▸ **Dataset extract**:
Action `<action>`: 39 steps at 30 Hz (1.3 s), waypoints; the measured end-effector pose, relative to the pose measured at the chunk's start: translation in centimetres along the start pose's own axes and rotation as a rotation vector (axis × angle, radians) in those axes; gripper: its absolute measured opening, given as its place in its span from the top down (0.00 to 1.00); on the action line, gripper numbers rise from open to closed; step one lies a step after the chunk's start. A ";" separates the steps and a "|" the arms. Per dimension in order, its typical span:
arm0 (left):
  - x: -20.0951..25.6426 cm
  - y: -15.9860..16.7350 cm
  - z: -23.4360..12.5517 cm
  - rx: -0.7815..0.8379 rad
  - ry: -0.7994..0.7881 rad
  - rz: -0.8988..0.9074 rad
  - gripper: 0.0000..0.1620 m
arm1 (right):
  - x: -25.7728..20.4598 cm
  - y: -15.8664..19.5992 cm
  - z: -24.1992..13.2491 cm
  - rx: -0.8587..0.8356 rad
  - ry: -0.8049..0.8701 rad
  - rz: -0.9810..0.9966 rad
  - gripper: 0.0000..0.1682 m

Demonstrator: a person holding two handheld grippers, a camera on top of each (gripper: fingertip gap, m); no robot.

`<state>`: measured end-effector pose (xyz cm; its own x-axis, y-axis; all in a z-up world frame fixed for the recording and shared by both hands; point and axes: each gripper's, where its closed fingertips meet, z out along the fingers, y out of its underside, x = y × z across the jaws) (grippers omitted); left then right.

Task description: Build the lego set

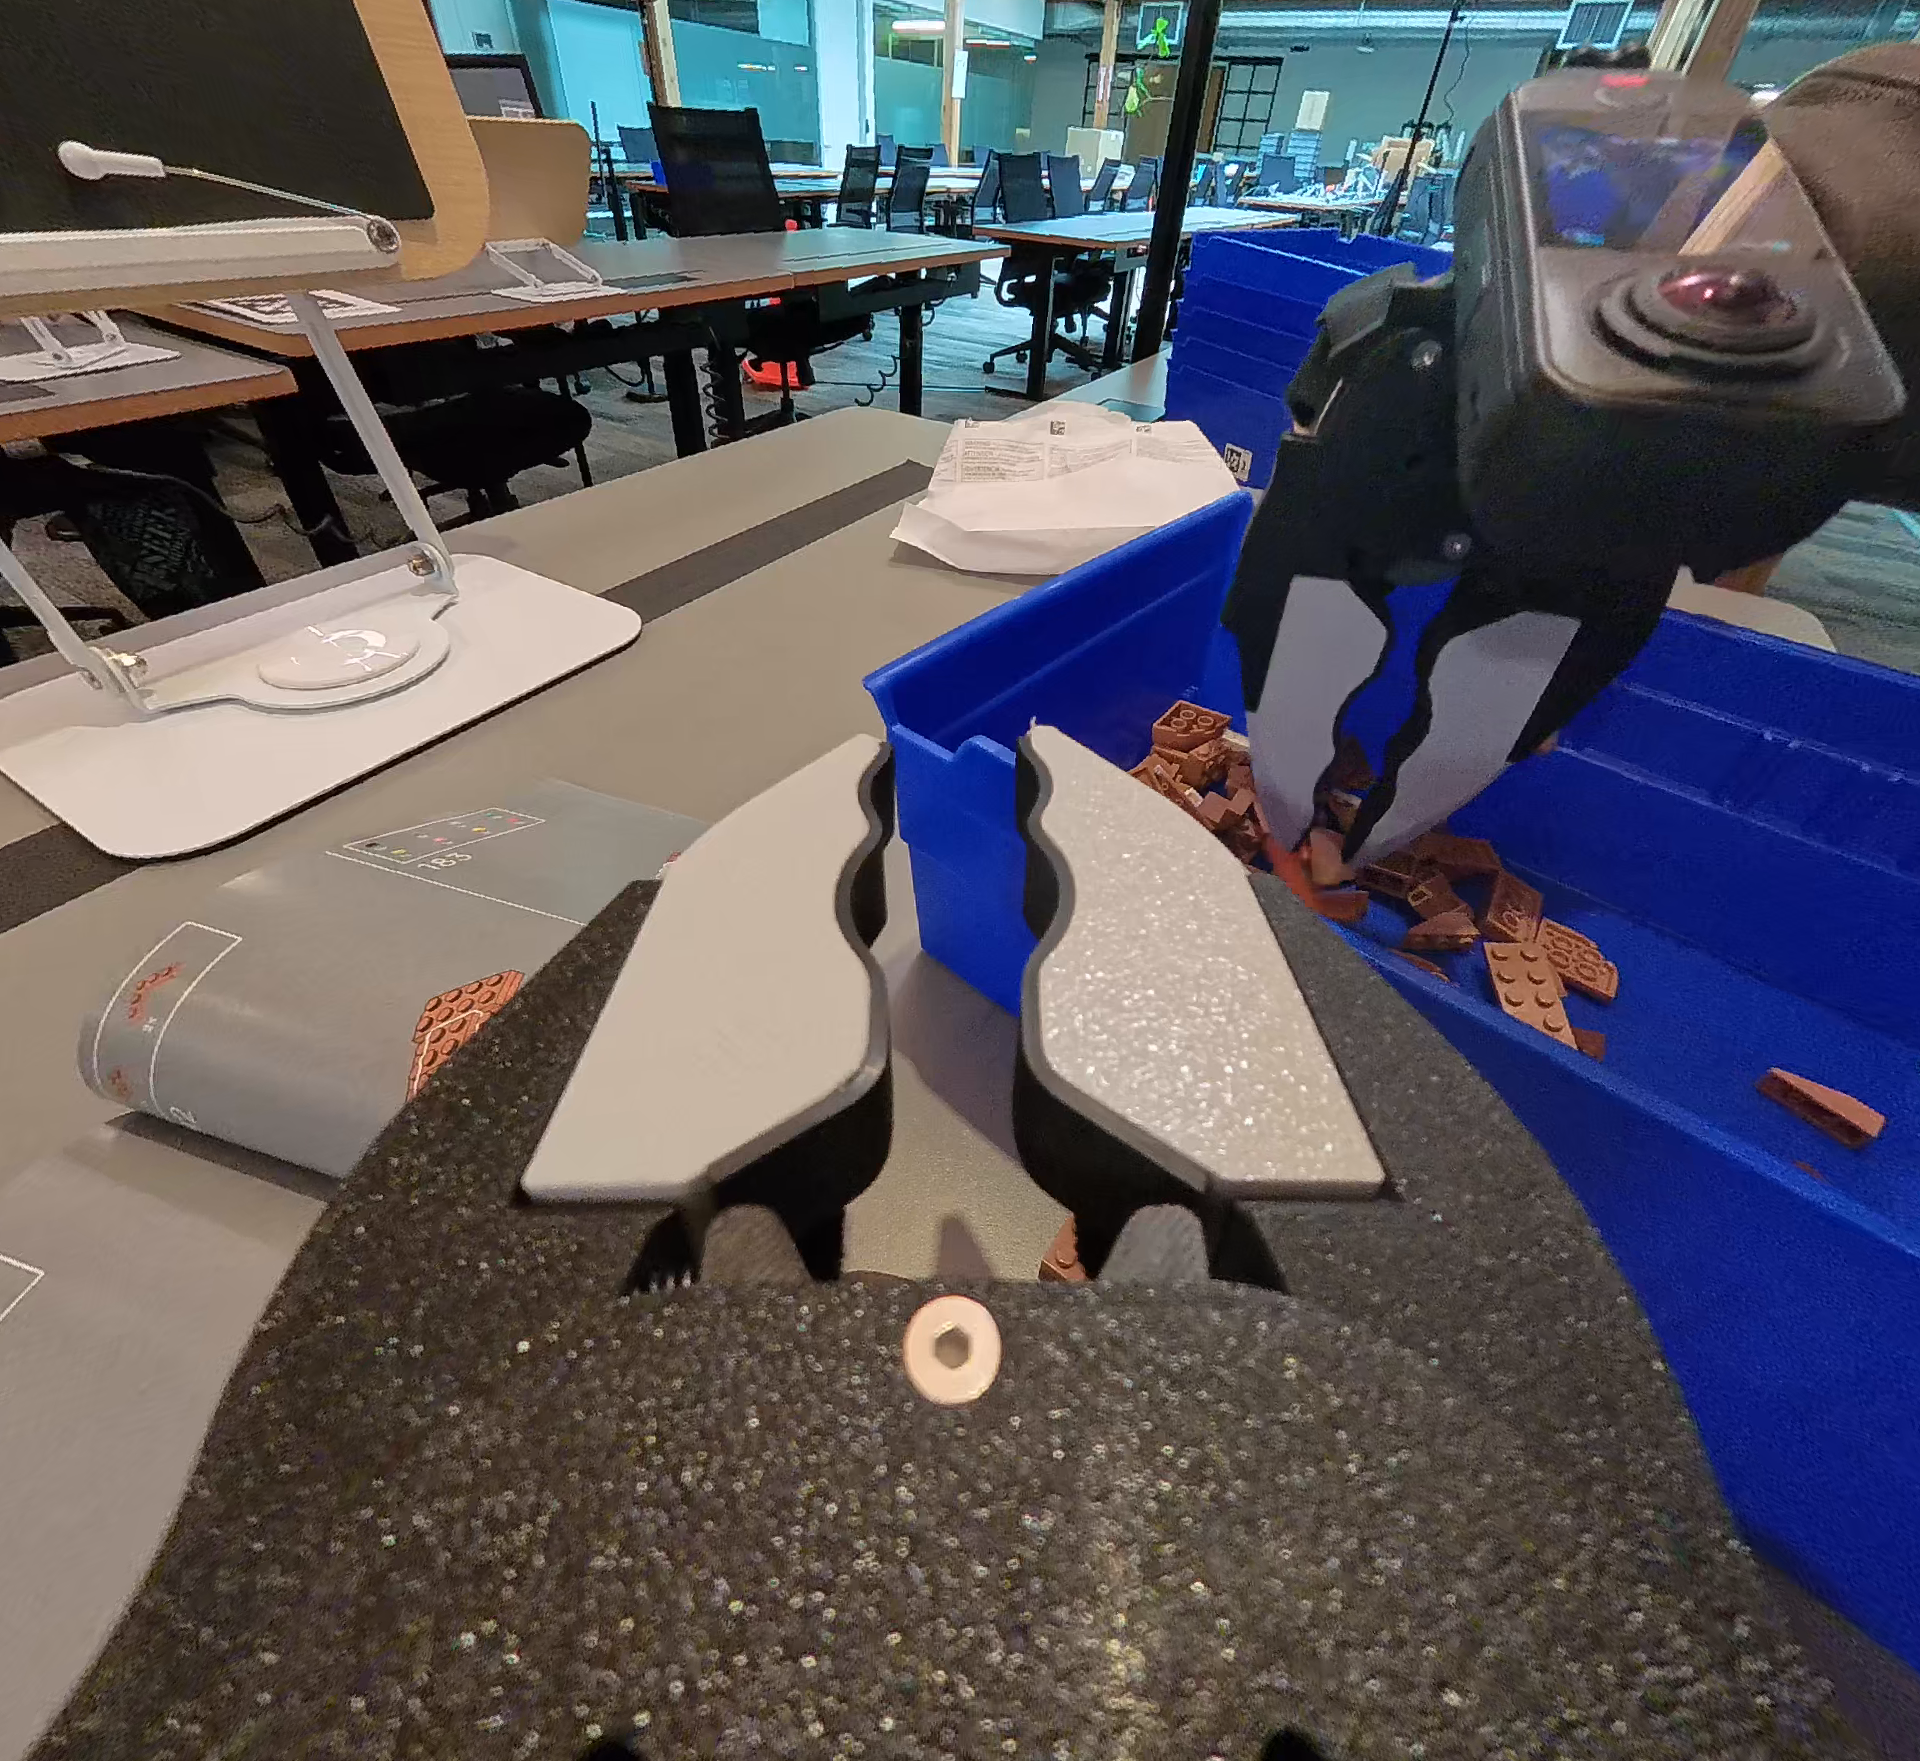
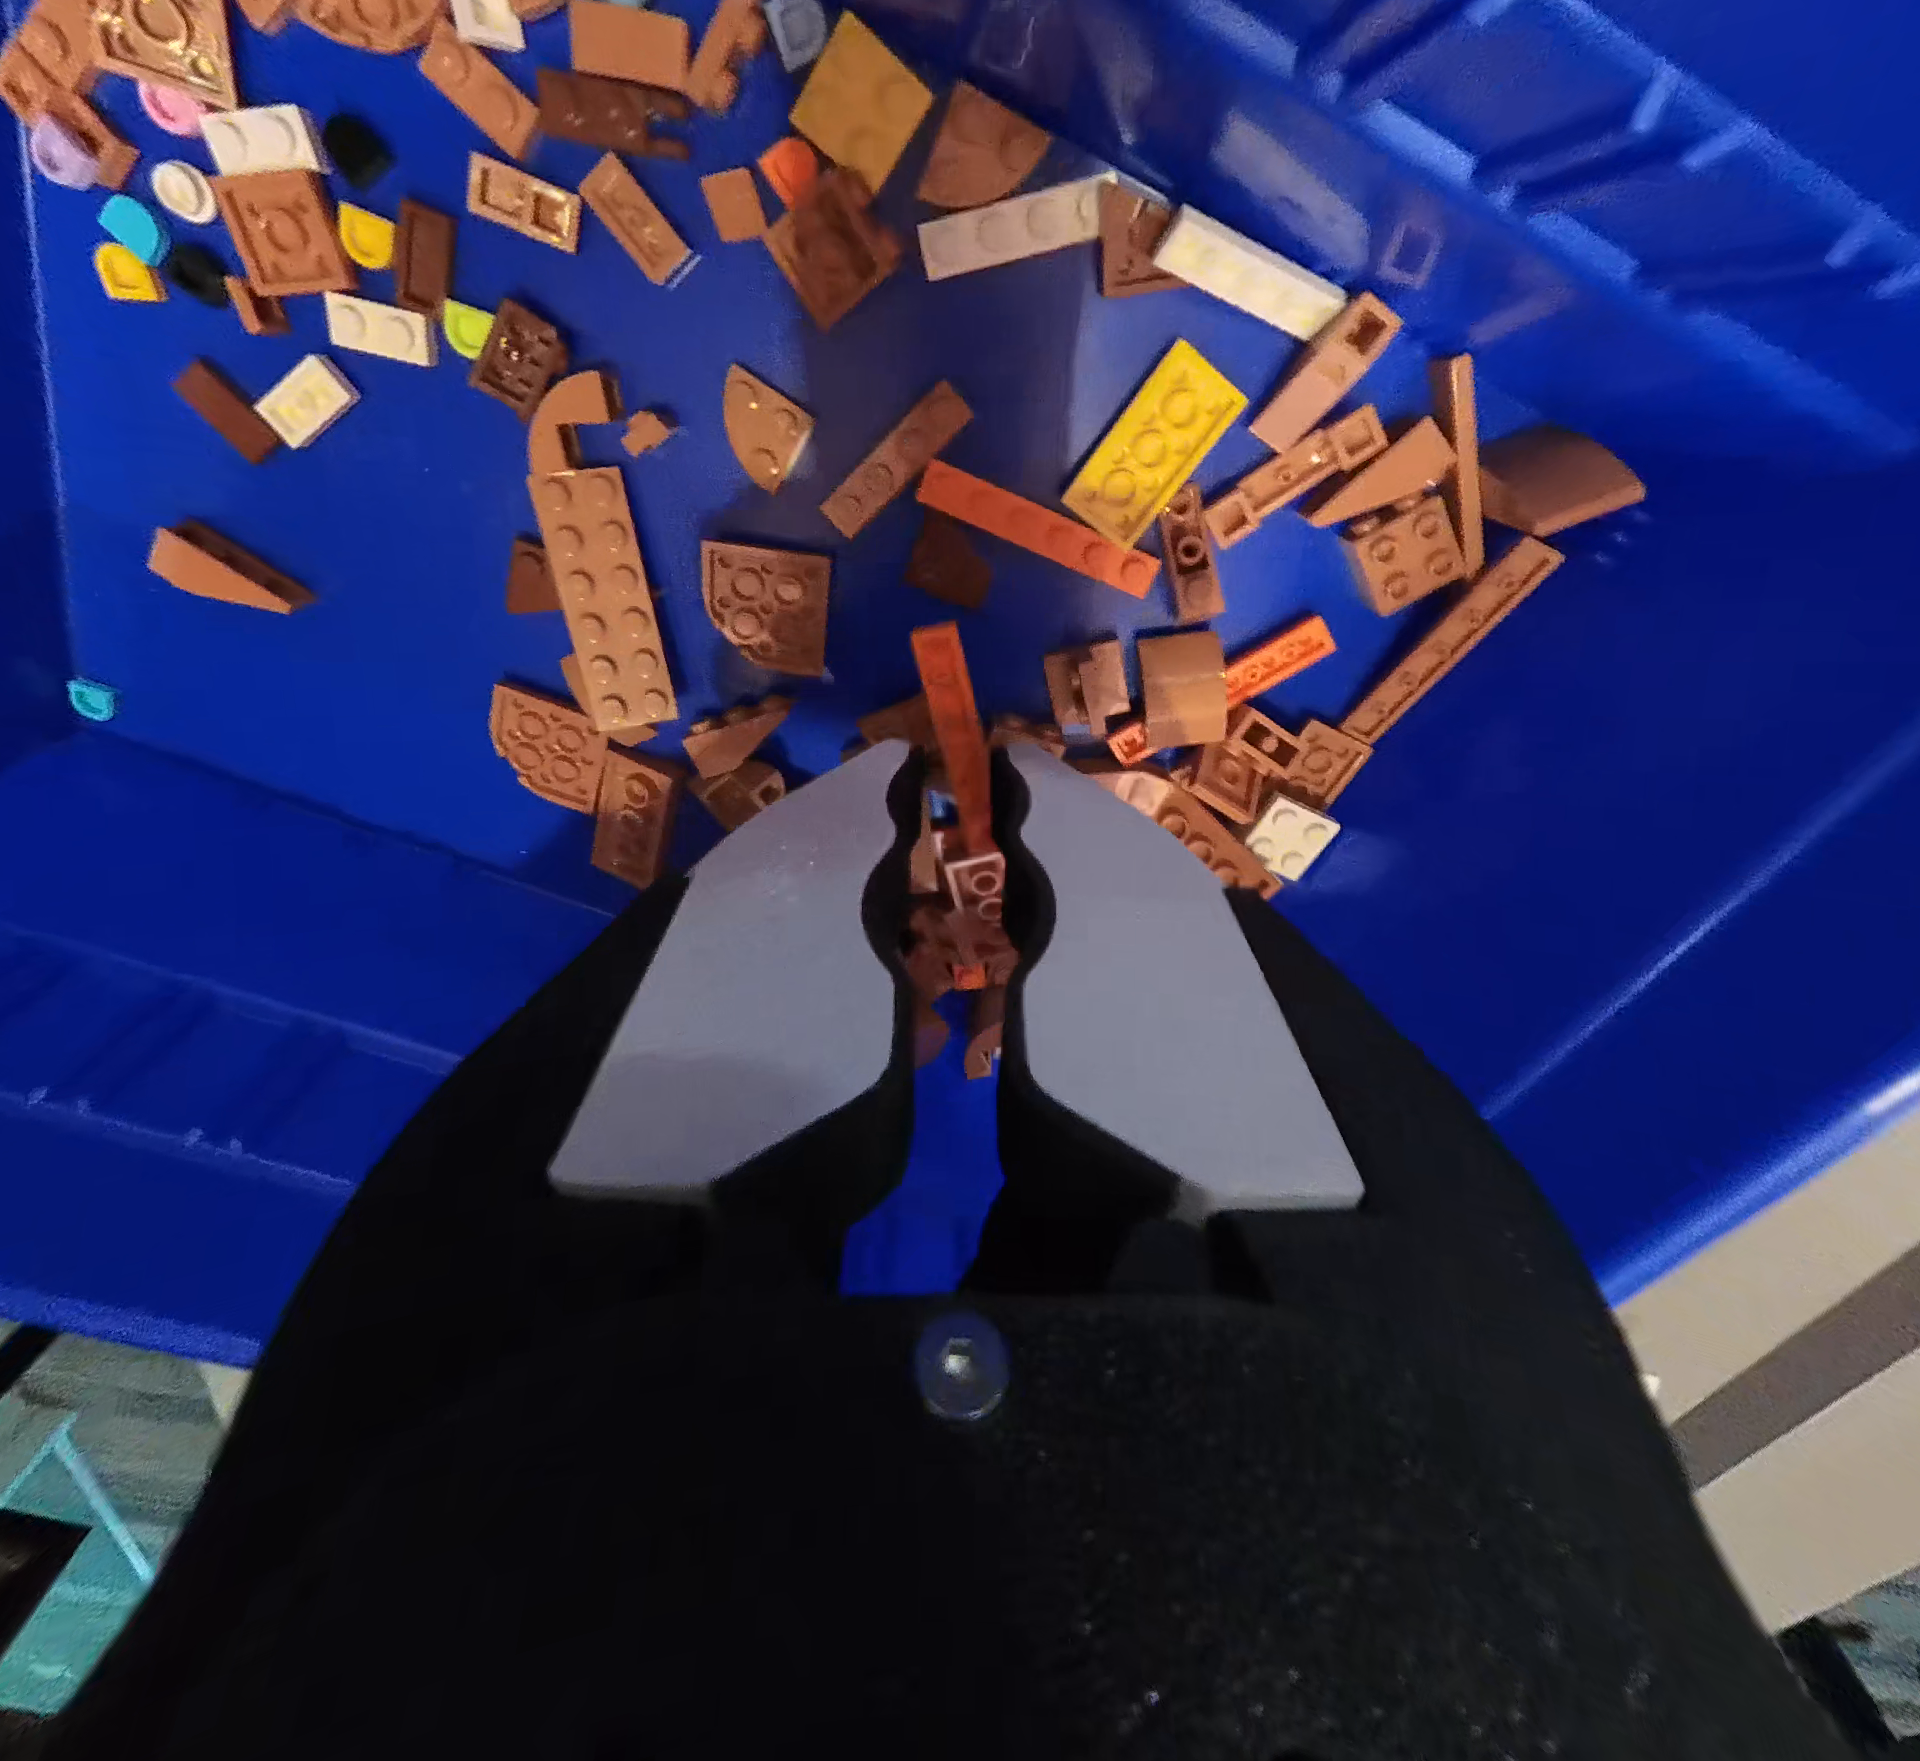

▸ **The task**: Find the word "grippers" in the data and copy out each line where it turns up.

▸ **Completed exercise**:
Demonstrator: a person holding two handheld grippers, a camera on top of each (gripper: fingertip gap, m); no robot.
`<state>`: measured end-effector pose (xyz cm; its own x-axis, y-axis; all in a z-up world frame fixed for the recording and shared by both hands; point and axes: each gripper's, where its closed fingertips meet, z out along the fingers, y out of its underside, x = y × z across the jaws) (grippers omitted); left then right.

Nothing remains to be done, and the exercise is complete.